Apache also recently announced that Apache Lens, an open source Big Data and analytics tool, has graduated from the Apache Incubator to become a Top-Level Project (TLP). According to the announcement: “Apache Lens is a Unified Analytics platform. It provides an optimal execution environment for analytical queries in the unified view. Apache Lens aims to cut the Data Analytics silos by providing a single view of data across multiple tiered data stores.”
“By providing an online analytical processing (OLAP) model on top of data, Lens seamlessly integrates Apache Hadoop with traditional data warehouses to appear as one. It also provides query history and statistics for queries running in the system along with query life cycle management.”
“Incubating Apache Lens has been an amazing experience at the ASF,” said Amareshwari Sriramadasu, Vice President of Apache Lens. “Apache Lens solves a very critical problem in Big Data analytics space with respect to end users. It enables business users, analysts, data scientists, developers and other users to do complex analysis with ease, without knowing the underlying data layout.”
The ASF has also announced that Apache Ignite has become a top-level project. It’s an open source effort to build an in-memory data fabric.
“Apache Ignite is a high-performance, integrated and distributed In-Memory Data Fabric for computing and transacting on large-scale data sets in real-time, “orders of magnitude faster than possible with traditional disk-based or flash technologies,” according to Apache community members. “It is designed to easily power both existing and new applications in a distributed, massively parallel architecture on affordable, industry-standard hardware.”

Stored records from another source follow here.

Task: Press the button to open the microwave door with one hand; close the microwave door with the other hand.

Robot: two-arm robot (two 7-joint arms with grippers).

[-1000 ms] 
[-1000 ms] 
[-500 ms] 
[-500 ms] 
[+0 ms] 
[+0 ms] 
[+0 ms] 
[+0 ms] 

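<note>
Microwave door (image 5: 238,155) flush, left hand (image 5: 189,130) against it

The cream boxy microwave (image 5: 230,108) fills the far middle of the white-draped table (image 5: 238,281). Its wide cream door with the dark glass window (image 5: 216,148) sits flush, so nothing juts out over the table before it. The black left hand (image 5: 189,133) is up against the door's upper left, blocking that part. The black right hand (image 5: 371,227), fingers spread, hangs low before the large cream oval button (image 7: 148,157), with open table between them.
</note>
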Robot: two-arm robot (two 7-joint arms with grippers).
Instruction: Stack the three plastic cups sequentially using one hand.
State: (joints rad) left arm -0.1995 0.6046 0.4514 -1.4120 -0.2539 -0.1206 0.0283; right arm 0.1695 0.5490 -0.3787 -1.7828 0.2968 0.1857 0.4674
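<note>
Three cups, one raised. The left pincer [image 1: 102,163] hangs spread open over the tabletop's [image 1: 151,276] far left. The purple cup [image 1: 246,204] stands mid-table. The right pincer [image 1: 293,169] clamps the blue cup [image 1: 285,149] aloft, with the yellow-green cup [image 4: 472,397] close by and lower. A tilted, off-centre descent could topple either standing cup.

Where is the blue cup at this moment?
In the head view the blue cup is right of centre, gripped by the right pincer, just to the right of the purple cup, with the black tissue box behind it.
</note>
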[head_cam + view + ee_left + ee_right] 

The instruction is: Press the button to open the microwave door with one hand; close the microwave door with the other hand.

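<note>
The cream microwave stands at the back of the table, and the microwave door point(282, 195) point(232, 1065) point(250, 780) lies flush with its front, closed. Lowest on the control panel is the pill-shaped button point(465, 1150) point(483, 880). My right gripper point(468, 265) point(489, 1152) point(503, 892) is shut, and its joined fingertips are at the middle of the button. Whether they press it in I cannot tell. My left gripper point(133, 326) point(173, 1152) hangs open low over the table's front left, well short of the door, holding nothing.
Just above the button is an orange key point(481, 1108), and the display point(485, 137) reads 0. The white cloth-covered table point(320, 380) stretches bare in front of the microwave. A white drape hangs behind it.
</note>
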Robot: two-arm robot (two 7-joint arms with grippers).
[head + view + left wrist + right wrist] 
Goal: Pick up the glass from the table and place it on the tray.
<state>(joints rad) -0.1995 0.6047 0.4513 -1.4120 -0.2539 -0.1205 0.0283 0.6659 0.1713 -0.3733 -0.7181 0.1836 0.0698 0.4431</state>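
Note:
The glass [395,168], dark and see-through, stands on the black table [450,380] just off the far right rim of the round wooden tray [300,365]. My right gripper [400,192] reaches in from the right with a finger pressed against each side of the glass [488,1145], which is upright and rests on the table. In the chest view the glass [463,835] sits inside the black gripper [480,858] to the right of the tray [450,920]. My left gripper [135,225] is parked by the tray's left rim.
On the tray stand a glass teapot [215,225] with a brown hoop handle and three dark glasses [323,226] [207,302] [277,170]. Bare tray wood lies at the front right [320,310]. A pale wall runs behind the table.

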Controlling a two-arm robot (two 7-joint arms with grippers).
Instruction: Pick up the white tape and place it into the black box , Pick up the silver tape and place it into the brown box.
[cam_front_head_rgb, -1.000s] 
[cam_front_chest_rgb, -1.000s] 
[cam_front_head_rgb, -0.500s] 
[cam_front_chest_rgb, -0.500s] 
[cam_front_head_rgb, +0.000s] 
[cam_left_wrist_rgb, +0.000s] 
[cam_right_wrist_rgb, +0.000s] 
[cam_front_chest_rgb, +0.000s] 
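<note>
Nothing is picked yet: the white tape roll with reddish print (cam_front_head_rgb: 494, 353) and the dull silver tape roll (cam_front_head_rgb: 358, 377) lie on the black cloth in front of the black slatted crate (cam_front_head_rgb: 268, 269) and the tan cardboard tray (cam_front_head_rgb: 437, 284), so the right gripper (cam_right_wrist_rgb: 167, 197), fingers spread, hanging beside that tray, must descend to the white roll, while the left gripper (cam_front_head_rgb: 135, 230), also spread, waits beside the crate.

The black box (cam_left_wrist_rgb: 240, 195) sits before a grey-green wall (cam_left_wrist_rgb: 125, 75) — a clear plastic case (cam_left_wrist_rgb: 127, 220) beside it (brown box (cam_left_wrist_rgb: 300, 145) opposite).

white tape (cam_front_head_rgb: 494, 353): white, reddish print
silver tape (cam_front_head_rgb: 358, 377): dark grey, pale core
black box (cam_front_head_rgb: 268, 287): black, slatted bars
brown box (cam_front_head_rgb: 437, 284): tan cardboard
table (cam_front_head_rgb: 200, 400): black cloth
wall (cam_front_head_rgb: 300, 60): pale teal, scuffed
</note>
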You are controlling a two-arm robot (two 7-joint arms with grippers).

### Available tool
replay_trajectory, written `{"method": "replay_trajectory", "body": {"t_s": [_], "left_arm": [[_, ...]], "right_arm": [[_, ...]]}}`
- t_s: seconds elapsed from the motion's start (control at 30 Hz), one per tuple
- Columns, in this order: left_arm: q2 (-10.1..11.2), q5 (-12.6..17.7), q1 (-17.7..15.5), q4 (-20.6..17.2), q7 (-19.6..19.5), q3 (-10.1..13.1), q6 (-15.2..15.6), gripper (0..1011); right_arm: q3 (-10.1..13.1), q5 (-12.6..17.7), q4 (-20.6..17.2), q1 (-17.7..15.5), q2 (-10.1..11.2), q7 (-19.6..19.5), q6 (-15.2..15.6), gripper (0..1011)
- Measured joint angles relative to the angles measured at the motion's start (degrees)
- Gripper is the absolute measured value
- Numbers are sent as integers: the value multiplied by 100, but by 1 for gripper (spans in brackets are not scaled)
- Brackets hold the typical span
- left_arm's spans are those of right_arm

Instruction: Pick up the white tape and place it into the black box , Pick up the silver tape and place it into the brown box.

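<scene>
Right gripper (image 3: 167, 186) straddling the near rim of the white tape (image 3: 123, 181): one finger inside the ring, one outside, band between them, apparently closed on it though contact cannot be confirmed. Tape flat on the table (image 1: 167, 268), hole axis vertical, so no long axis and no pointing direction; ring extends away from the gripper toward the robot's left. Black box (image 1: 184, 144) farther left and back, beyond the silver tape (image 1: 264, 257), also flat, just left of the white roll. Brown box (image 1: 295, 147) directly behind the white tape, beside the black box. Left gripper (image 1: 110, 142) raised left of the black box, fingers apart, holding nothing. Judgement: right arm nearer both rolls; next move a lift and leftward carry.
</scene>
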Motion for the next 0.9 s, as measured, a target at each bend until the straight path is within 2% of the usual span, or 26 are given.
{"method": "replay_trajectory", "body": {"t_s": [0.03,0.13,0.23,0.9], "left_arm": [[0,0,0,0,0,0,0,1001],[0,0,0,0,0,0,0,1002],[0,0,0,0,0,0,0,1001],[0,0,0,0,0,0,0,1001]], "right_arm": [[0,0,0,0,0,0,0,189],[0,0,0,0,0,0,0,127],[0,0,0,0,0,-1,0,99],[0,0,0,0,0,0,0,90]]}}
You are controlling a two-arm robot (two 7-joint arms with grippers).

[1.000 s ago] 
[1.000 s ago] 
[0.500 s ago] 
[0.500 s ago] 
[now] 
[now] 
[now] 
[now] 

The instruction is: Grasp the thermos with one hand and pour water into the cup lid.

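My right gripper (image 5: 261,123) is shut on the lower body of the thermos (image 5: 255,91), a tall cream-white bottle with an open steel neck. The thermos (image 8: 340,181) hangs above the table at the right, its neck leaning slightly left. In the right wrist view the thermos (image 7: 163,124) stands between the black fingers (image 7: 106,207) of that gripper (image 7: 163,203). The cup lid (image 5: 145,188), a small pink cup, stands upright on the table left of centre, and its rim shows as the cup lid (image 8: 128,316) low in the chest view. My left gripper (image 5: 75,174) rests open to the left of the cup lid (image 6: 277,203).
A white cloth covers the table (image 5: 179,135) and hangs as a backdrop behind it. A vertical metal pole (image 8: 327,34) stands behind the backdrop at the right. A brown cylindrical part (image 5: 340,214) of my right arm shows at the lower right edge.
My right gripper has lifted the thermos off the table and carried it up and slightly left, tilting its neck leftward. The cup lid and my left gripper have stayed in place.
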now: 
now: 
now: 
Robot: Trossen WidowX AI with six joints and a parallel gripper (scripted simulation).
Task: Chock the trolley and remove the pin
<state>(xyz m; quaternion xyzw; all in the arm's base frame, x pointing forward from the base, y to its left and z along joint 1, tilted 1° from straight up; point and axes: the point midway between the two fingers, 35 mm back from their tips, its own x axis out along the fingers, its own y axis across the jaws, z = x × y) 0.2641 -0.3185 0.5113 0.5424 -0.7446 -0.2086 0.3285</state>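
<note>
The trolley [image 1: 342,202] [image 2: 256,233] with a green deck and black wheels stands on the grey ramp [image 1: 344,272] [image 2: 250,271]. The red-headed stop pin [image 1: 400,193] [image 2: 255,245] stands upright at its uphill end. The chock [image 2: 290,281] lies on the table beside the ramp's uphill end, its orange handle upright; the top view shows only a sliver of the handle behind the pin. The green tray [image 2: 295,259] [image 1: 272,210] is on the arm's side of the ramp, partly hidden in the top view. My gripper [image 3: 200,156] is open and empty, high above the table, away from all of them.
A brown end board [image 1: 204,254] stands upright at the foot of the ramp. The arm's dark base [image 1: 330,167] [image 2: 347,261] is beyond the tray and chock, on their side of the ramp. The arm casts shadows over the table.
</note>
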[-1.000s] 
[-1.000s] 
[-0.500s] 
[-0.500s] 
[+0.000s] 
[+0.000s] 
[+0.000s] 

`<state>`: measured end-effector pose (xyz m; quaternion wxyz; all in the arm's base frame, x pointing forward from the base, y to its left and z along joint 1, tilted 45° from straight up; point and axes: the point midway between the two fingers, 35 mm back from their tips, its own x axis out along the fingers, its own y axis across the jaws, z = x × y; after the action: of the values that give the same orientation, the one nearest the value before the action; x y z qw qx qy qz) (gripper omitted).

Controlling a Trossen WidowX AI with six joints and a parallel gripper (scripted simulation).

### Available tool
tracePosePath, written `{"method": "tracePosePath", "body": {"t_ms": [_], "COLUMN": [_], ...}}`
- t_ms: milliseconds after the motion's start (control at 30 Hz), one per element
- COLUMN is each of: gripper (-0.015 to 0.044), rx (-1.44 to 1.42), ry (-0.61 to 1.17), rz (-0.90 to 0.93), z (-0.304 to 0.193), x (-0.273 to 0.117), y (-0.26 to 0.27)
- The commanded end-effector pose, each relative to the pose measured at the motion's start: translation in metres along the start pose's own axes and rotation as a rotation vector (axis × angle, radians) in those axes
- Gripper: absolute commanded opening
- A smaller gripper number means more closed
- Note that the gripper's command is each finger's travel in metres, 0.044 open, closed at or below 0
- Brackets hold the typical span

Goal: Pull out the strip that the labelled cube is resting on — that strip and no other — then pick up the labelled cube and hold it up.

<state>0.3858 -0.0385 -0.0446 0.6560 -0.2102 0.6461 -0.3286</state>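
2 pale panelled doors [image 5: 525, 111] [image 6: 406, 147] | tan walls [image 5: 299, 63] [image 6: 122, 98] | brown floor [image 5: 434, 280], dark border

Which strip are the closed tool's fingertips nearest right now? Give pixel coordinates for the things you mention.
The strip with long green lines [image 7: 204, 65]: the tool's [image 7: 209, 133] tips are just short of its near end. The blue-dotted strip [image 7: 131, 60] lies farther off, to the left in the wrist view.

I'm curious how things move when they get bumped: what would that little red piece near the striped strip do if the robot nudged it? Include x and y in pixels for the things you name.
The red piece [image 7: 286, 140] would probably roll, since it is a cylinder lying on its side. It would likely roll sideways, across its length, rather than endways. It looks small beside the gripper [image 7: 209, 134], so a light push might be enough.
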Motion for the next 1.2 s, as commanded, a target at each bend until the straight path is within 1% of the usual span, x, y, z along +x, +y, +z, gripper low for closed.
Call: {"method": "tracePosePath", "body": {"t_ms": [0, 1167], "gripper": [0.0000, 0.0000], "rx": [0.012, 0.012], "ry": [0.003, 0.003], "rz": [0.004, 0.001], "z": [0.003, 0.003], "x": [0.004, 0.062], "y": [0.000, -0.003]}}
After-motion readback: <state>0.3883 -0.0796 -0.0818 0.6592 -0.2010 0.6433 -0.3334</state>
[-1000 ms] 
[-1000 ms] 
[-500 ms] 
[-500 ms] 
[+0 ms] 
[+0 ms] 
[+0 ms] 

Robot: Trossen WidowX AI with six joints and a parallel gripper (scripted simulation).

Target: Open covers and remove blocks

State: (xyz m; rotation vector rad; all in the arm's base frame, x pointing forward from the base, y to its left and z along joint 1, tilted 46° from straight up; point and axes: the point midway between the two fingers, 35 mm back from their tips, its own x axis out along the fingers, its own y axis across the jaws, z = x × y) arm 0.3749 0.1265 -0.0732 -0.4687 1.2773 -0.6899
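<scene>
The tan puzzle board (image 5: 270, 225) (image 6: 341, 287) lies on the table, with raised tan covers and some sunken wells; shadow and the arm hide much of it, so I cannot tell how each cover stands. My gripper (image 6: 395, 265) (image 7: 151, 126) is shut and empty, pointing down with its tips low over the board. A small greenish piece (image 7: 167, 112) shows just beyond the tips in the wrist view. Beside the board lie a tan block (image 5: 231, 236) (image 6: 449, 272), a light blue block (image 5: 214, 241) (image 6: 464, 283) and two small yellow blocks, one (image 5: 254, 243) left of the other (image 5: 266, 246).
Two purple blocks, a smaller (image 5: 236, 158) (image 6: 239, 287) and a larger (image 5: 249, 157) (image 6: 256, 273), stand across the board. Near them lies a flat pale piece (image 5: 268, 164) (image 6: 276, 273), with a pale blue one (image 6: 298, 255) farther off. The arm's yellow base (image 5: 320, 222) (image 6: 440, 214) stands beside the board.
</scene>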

The foundation announced that Apache Brooklyn is now a Top-Level Project (TLP), “signifying that the project’s community and products have been well-governed under the ASF’s meritocratic process and principles.” Brooklyn is an application blueprint and management platform used for integrating services across multiple data centers as well as and a wide range of software in the cloud.
According to the Brooklyn announcement: “With modern applications being composed of many components, and increasing interest in micro-services architecture, the deployment and ongoing evolution of deployed apps is an increasingly difficult problem. Apache Brooklyn’s blueprints provide a clear, concise way to model an application, its components and their configuration, and the relationships between components, before deploying to public Cloud or private infrastructure. Policy-based management, built on the foundation of autonomic computing theory, continually evaluates the running application and makes modifications to it to keep it healthy and optimize for metrics such as cost and responsiveness.”
Brooklyn is in use at some notable organizations. Cloud service providers Canopy and Virtustream have created product offerings built on Brooklyn. IBM has also made extensive use of Apache Brooklyn in order to migrate large workloads from AWS to IBM Softlayer.
In April, the Apache Software Foundation elevated its Apex project to Top-Level status. It is billed as “a large scale, high throughput, low latency, fault tolerant, unified Big Data stream and batch processing platform for the Apache Hadoop ecosystem.” Apex works in conjunction with Apache Hadoop YARN, a resource management platform for working with Hadoop clusters.
Finally, Apache Tajo, an advanced open source data warehousing system in Apache Hadoop, is another new Big Data project to know about. Apache claims that Tajo provides the ability to rapidly extract more intelligence for Hadoop deployments, third party databases, and commercial business intelligence tools.
Clearly, although Apache Spark draws the bulk of the headlines, it is not the only Big Data tool from Apache to keep your eyes on. As this year continues, Apache likely will graduate even more compelling Big Data projects to Top-Level status, where they will benefit from optimized development resources and more.